My wife and I are both 40, we have an 8 year old daughter. My wife has a 23 year old son that lives with us rent free, but that's another issue.
Anyway I never have or do love my wife. Sure I care for her, she is a great person but the "in love" feelings have never been there.
The first year we were together we just partied and had alot of sex; nothing serious. I got her pregnant and decided to stick by her and raise our child together.
Now 10 years later I am miserable and going though a mid life crisis. We are very financially stable and have a comfortable life together, but the love is missing.
I have been thinking about leaving but it would hurt our daughter and I fear starting over again.
But then again I don't know if I can stay in this loveless marriage.
Sure it is easy for people to say "do the right thing and leave", but it's not easy at age 40 to start over and hurt your child. And at this stage of the game, will I even ever find love with another woman????
I don't want to be rude but be a man and not a boy. How could you marry a women because of a child. Don't say that you didnt because you said that you never loved her.

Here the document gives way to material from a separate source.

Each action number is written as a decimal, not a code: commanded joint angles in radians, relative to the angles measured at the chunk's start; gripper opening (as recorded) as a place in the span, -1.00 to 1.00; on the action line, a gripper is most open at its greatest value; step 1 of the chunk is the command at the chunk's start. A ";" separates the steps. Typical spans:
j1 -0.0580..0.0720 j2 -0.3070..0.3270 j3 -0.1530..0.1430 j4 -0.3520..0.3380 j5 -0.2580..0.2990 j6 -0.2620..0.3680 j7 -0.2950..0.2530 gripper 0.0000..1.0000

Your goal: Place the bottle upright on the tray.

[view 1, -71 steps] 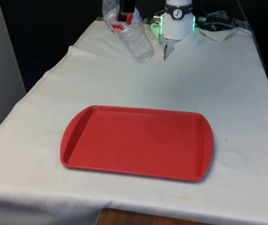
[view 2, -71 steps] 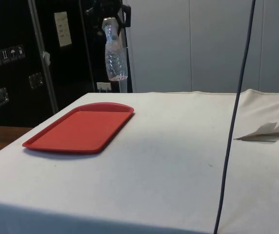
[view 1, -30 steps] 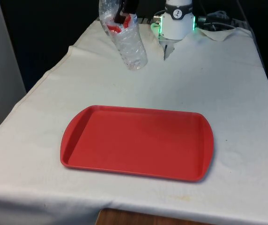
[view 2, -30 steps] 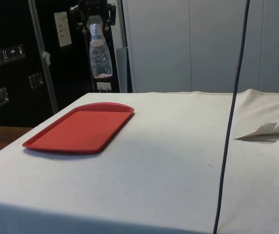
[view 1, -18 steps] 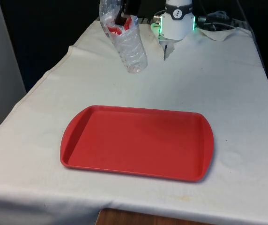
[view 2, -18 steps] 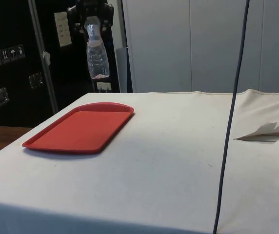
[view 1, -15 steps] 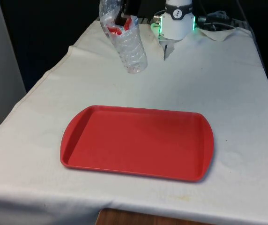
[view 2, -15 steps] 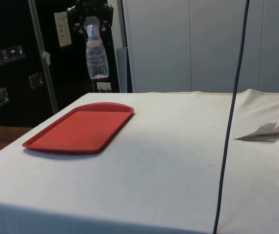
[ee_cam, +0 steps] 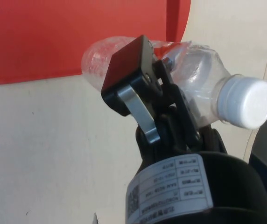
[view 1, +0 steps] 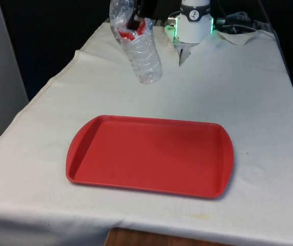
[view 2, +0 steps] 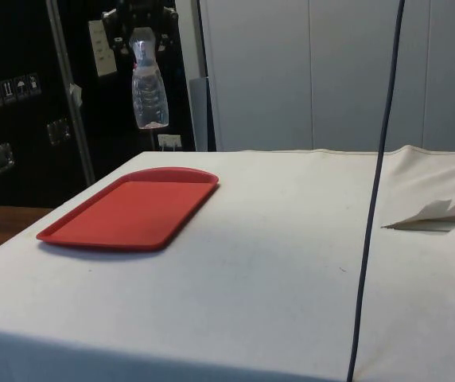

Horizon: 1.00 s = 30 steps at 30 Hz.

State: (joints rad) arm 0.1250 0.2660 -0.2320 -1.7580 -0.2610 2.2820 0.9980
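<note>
Red tray lies bare — the hand grips the clear bottle high beyond its far edge.

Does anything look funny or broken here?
A little. The clear bottle looks crumpled where the pincer squeezes it near its white cap. It hangs in the air beyond the red tray. Nothing is spilled.

A robotics test lab — a table draped in a plain white cloth stands before black curtains, with dark equipment cabinets bearing small handling labels at one side. A black cable hangs across the side view — cords lie bunched at the table's far end.
</note>
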 commanded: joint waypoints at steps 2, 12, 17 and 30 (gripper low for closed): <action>0.001 0.008 0.003 0.009 -0.002 0.011 -0.002 -1.00; 0.002 0.019 0.011 0.018 -0.025 0.039 0.002 -1.00; 0.003 0.025 0.012 0.007 -0.035 0.076 0.005 -1.00; 0.007 0.032 0.012 -0.030 -0.049 0.164 0.010 -1.00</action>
State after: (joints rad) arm 0.1300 0.2970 -0.2170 -1.7860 -0.3010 2.4310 0.9980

What is the point of marrying a person and teasing thier emotions and feelings when you dont love them. Marriage should be special thing where 2 couples love each other. yes, marriage can fall through but in this case you never loved her.
You need to leave know before you do anymore emotional damage to her. You say you don't want to leave because of your daugher but do what is right. If you split you can still see her. I don't suggest proceeding this mariage because of a child.

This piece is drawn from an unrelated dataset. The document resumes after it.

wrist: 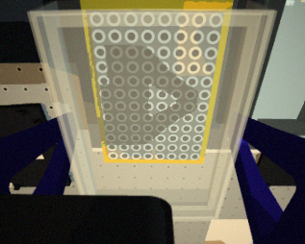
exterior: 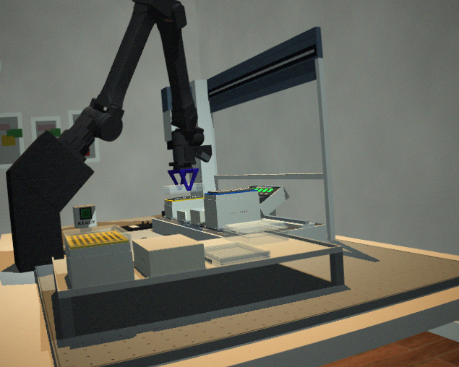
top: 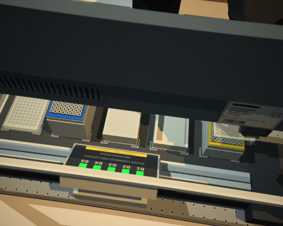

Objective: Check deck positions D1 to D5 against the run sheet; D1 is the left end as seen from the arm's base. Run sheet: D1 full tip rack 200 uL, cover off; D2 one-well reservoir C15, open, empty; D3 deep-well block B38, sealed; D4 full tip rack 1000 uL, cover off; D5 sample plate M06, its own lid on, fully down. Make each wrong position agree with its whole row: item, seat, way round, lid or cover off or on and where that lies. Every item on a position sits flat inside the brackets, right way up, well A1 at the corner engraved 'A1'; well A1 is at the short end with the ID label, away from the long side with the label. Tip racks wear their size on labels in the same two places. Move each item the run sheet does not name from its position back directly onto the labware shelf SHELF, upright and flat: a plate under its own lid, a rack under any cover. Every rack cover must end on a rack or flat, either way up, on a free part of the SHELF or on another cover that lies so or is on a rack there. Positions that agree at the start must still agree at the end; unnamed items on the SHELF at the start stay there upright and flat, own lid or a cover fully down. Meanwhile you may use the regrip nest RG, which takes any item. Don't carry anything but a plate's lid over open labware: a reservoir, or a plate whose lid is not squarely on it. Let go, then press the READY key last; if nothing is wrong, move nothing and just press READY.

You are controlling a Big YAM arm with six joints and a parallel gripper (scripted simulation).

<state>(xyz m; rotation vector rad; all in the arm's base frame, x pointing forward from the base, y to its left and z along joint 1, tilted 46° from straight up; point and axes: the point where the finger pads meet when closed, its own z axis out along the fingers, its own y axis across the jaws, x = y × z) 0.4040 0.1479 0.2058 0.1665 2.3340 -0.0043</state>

Last edited by eightball61; 05-26-2004 at 07:52 AM.
I think some of what eightball said is right. I mean, I see why you married her and it was a noble thing to do, although you pretty much just gave up your life for it. And as far as staying for your daughter goes... although it probably is the hardest decision you'd have to make in your case, it might be best for her. My parents loved each other but after they got married and I started growing up the love was gone. They argued and my mom kicked my dad out countless times and they JUST divorced last year.. when I was 15... so my advice is to leave because it might do your daughter more harm to grow up in a loveless home than it would if you divorced and saw her regularly. I'm sure there's no reason why you couldn't have joint custody or at least visits, is there?? Yes, it would be hard starting over at this point in your life, but look at it this way... you have a chance at finding happiness, do you want to take the chance, or stay where you are in your life???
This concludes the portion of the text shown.